§ **Work instructions**: Everything from the line containing "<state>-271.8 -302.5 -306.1" to the last line of the listing below, inclusive, is what you should output, exactly as it appears.

+++

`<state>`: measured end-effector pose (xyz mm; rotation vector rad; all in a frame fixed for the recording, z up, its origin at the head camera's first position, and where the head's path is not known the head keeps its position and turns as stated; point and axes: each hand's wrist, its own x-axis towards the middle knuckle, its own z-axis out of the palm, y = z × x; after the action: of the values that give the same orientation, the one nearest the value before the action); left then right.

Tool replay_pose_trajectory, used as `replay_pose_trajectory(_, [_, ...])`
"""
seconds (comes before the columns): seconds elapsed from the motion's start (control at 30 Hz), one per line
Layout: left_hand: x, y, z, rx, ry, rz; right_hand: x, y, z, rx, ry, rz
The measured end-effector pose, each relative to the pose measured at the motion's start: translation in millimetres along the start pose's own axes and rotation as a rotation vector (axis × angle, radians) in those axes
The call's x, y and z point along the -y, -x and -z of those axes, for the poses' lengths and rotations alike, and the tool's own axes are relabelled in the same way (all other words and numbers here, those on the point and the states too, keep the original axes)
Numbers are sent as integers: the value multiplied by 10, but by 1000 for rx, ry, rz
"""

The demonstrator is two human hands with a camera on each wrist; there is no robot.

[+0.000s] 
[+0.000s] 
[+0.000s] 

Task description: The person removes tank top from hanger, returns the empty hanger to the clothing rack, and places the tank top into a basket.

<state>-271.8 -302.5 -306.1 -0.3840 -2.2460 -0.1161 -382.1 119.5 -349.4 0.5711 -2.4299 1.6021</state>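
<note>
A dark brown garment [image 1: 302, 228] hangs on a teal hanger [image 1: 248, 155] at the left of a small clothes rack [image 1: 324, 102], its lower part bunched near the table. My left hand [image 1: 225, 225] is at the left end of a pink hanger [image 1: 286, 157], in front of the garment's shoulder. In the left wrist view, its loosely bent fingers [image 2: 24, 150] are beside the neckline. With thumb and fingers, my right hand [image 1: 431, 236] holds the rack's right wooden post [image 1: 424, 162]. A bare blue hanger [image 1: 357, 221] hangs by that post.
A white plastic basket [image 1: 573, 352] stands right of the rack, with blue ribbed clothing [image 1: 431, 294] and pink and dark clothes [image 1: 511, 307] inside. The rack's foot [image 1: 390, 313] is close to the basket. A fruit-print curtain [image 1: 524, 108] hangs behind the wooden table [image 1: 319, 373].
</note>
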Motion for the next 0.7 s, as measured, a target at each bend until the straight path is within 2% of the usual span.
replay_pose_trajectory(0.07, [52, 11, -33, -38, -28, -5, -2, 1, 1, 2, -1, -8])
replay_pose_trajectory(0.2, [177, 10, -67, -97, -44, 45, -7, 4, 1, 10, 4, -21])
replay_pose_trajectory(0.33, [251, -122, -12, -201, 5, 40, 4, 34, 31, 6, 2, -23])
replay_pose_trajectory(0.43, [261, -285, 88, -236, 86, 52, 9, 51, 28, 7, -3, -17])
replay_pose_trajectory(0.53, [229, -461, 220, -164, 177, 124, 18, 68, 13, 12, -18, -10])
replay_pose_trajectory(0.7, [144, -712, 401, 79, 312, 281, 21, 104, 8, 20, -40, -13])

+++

§ **Solution for this exercise**:
<state>-271.8 -302.5 -306.1 -0.3840 -2.2460 -0.1161 -382.1 119.5 -349.4 0.5711 -2.4299 1.6021</state>
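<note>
A dark brown garment [image 1: 302, 228] hangs on a teal hanger [image 1: 248, 155] at the left of a small clothes rack [image 1: 324, 102], its lower part bunched near the table. My left hand [image 1: 225, 225] is at the left end of a pink hanger [image 1: 286, 157], in front of the garment's shoulder. In the left wrist view, its loosely bent fingers [image 2: 24, 150] are beside the neckline. With thumb and fingers, my right hand [image 1: 431, 236] holds the rack's right wooden post [image 1: 424, 162]. A bare blue hanger [image 1: 357, 221] hangs by that post.
A white plastic basket [image 1: 573, 352] stands right of the rack, with blue ribbed clothing [image 1: 431, 294] and pink and dark clothes [image 1: 511, 307] inside. The rack's foot [image 1: 390, 313] is close to the basket. A fruit-print curtain [image 1: 524, 108] hangs behind the wooden table [image 1: 319, 373].
</note>
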Motion for the next 0.7 s, as measured, a target at each bend until the straight path is within 2% of the usual span.
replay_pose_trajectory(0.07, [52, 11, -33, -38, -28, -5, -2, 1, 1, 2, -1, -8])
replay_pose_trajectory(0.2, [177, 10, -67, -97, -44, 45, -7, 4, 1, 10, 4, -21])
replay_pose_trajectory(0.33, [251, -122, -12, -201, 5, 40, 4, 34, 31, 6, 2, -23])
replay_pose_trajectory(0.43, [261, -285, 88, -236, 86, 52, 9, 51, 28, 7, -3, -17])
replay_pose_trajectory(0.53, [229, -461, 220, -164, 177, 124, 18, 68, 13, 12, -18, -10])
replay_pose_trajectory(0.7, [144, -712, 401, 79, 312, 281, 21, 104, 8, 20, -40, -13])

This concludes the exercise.